Three Big-Name Data Breaches
Data breaches happen all the time for all sorts of reasons. The ones that make the news have three things in common:
- The data affects you and me, the public, everyday people.
- The data affects many of us, millions, even billions.
- The companies looking after the data are household names.
In this article we’re going to look at three famous companies each of which lost a lot of people’s data.
The Value of Data
For hackers and cyber criminals, personal data, or Personally Identifiable Information (PII), is a kind of currency. (PII means things like dates of birth, credit card numbers, email addresses, anything that can be used to identify an individual.) Such data is valuable. Personal records can be sold to other criminals for up to $250 per individual. PII records can be used to obtain fraudulent funds by impersonating or blackmailing someone. If the data includes weakly-encrypted passwords, these can be decrypted and used to hack other accounts, because so many of us reuse the same password on multiple sites.

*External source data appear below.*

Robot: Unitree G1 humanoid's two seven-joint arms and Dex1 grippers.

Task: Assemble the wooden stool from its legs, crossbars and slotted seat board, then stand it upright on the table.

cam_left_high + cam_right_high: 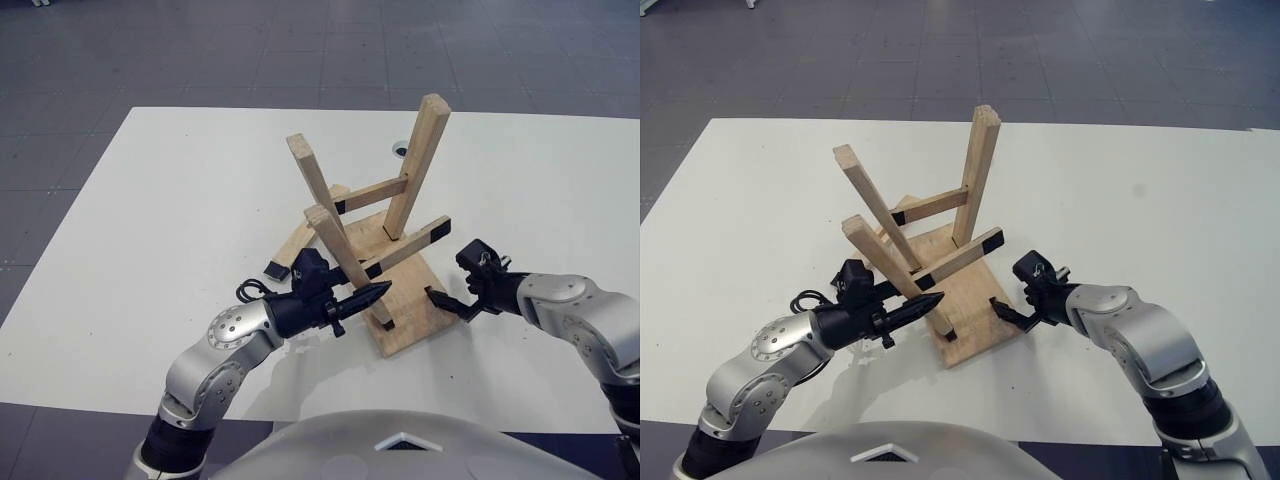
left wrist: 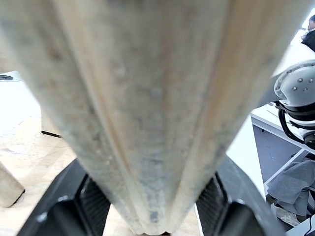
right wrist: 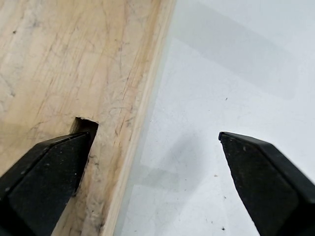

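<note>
Stool (image 1: 400,200) upside down on the table (image 1: 150,200), three legs up.
My left gripper (image 1: 372,293) is clamped low on the nearest leg (image 1: 335,245). My right gripper (image 3: 155,135) is spread wide, one finger over the seat (image 1: 410,322) at an empty slot (image 3: 86,123), the other over bare table. A loose leg (image 1: 298,240) lies behind.

This looks like a lab or test hall; a plain white tabletop (image 1: 150,250) stands alone on a wide floor (image 1: 200,50) of grey square tiles; off to one side is a white bench (image 2: 263,118), with grey cloth (image 2: 293,179) bundled beneath it.
</note>
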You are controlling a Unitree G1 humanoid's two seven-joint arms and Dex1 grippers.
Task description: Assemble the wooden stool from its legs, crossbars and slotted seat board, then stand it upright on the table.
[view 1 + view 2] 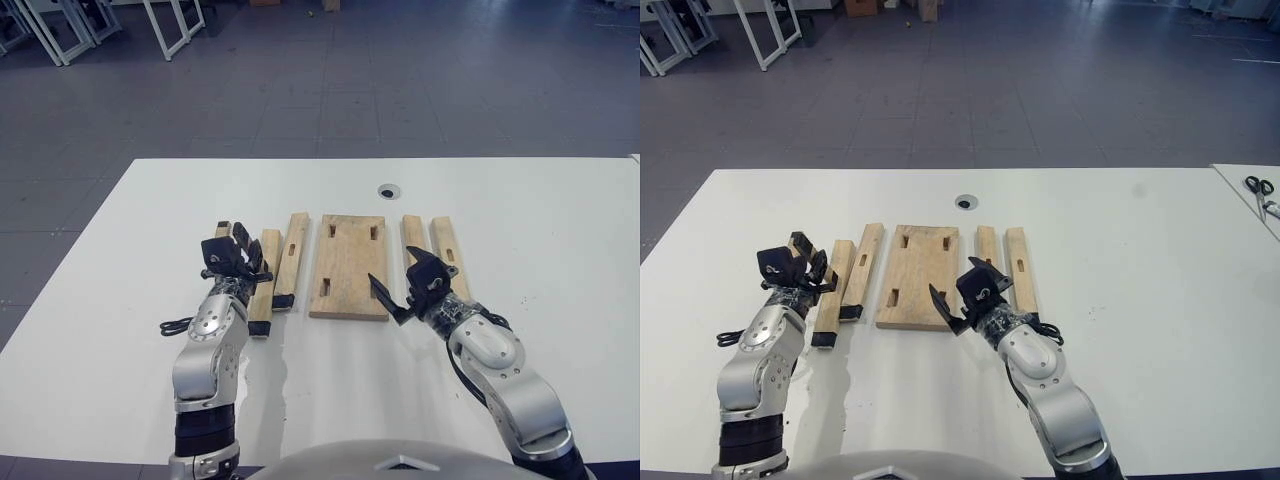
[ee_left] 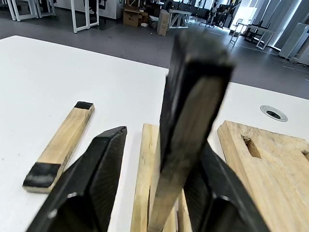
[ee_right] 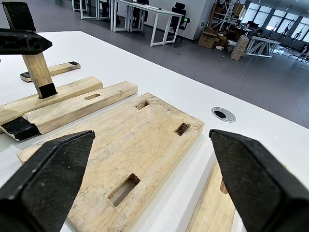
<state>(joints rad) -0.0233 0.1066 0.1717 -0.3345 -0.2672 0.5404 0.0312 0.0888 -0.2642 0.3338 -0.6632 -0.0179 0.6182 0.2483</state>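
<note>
**Stool in pieces on a white desk, one bar in hand**

A white desk point(image 1: 565, 270) carries the stool's parts, none of them joined. Nearest the robot, the left gripper point(image 1: 236, 258) is clamped on a short black-tipped bar point(image 3: 37, 65). It holds the bar steeply tilted, lower tip over the outer left leg point(image 1: 262, 305); whether the two touch cannot be told. The right gripper point(image 1: 405, 283) hangs with its fingers spread wide, holding nothing, over the near right corner of the seat board point(image 1: 345, 255).

The seat board lies flat in the middle of the desk, four slots facing up. Just beside it on the left lies the inner left leg point(image 1: 291, 258), slotted and black at its near end, with the outer left leg alongside. Farther left, apart from both, a second short bar point(image 2: 58, 145) rests flat — black at both ends. To the right of the board, the inner right leg point(image 1: 413, 232) and outer right leg point(image 1: 445, 245) lie side by side, their near ends hidden behind the right gripper.

Beyond the board sits a round cable grommet point(image 1: 387, 190). Past the desk's far edge is grey floor point(image 1: 400, 80) — white metal frames point(image 1: 170, 25) stand at the back.
</note>
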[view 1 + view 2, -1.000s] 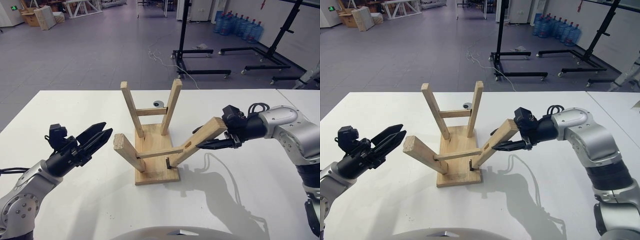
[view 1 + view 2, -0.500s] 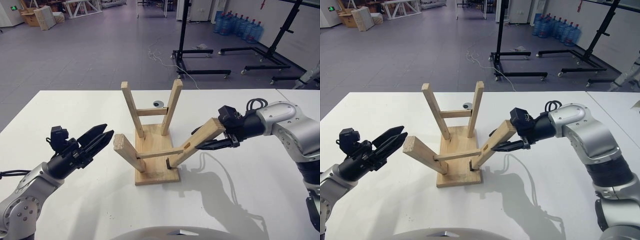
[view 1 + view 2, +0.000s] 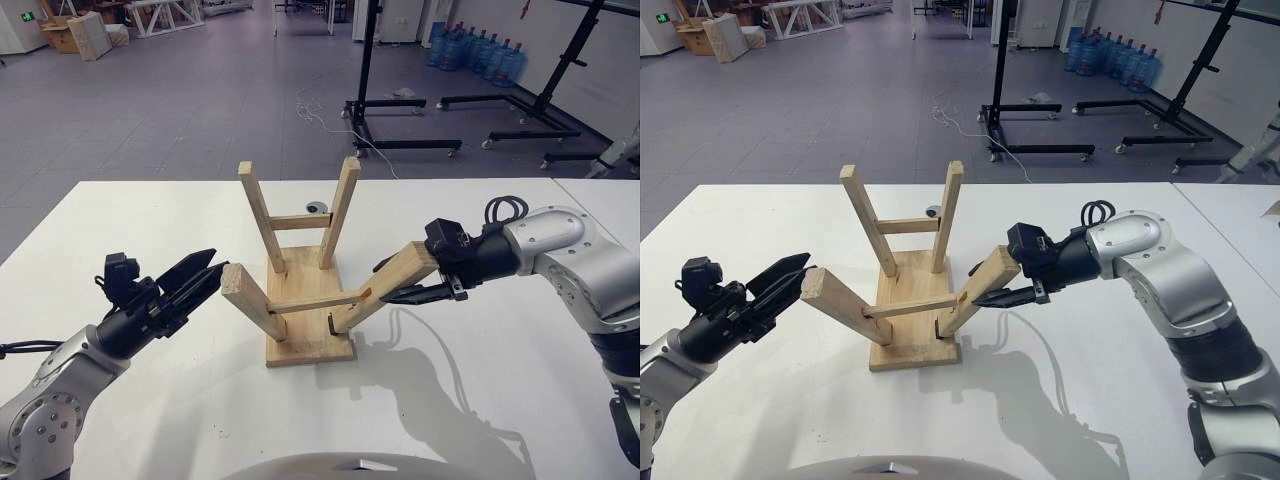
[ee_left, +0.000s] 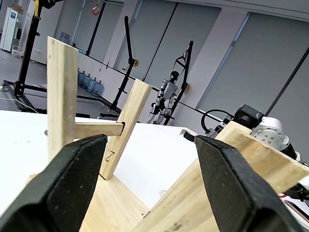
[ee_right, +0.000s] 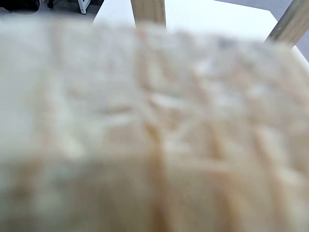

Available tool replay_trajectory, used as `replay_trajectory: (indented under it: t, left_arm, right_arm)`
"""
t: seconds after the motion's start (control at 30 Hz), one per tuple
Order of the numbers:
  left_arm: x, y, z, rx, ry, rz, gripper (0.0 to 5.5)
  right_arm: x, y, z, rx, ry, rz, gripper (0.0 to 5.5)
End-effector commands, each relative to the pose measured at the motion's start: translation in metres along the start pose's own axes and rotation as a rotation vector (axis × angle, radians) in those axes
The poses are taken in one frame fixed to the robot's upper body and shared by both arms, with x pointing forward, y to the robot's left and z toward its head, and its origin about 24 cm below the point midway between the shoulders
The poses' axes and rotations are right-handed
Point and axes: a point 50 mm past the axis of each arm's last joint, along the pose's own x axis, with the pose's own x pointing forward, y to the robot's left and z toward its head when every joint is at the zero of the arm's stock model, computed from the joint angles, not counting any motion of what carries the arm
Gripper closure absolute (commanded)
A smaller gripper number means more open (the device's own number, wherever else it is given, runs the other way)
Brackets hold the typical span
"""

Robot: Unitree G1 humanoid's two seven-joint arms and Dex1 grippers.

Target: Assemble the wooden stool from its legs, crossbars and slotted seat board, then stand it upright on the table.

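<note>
The left gripper [image 3: 214, 263] hovers low over the white table [image 3: 140, 215] on the left, its two black fingers [image 4: 72, 183] spread wide and holding nothing; their tips sit just beside the free end of the near left leg [image 3: 252, 303], and contact cannot be made out. That leg leans steeply outward to the left, its long axis rising from the seat board [image 3: 305, 346] toward the left gripper. The seat board lies flat on the table at the middle, its long axis running away from the robot, so the stool is upside down with its legs pointing up. At its far end the two far legs [image 3: 262, 220] stand nearly upright, splayed slightly apart at the top and joined by the far crossbar [image 3: 300, 222], which lies level. Nearer, the near crossbar [image 3: 315, 300] spans almost level from the near left leg to the near right leg [image 3: 360, 308]. The near right leg slants up and out to the right from the board. The right gripper [image 3: 390, 283] is clamped on the upper part of this leg, one finger above the wood and one below, with wood grain pressed close against the right wrist camera.
</note>
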Motion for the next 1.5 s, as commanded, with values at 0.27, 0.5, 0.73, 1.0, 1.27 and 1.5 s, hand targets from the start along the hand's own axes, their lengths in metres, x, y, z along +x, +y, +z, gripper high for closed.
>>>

Data breaches are not a new problem. But the public’s reaction to large data breaches has changed. Many companies base their entire business models on monetizing their customer’s private personal data. When that data becomes public, customers flee, reputations crumble, and stock prices fall. It all amounts to economic damage for the company looking after the data.
How Data Breaches Happen
There are many reasons for data breaches and many ways to classify them. The one most revealing is to group them into preventable and unpreventable. An example of an unpreventable data breach would be the exploitation of an unknown (zero-day) vulnerability in software.
A preventable data breach would be due to a server or database misconfiguration, the accidental sending or posting of credentials in plain text, or the most deplorable, the failure to update software. It is deplorable because it involves a failure to act rather than acting wrongly. It is the classic case where doing nothing leads to disaster.
Why We Avoid Patching Software
Here’s some classic responses (and our interpretations) to industry surveys that ask companies why they don’t install software patches straight away.
Answer |
Meaning |
It takes too long |
It costs too much |
Too many CVEs |
Can’t prioritize |
Critical services |
Can’t afford a reboot |
Didn’t know |
Wasn’t looking |
To illustrate further, here are the details of three famous data breaches.
1. Equifax (2017)
- The personal records of 148 million people were stolen.
- Hackers exploited a known vulnerability unpatched for 2–5 months.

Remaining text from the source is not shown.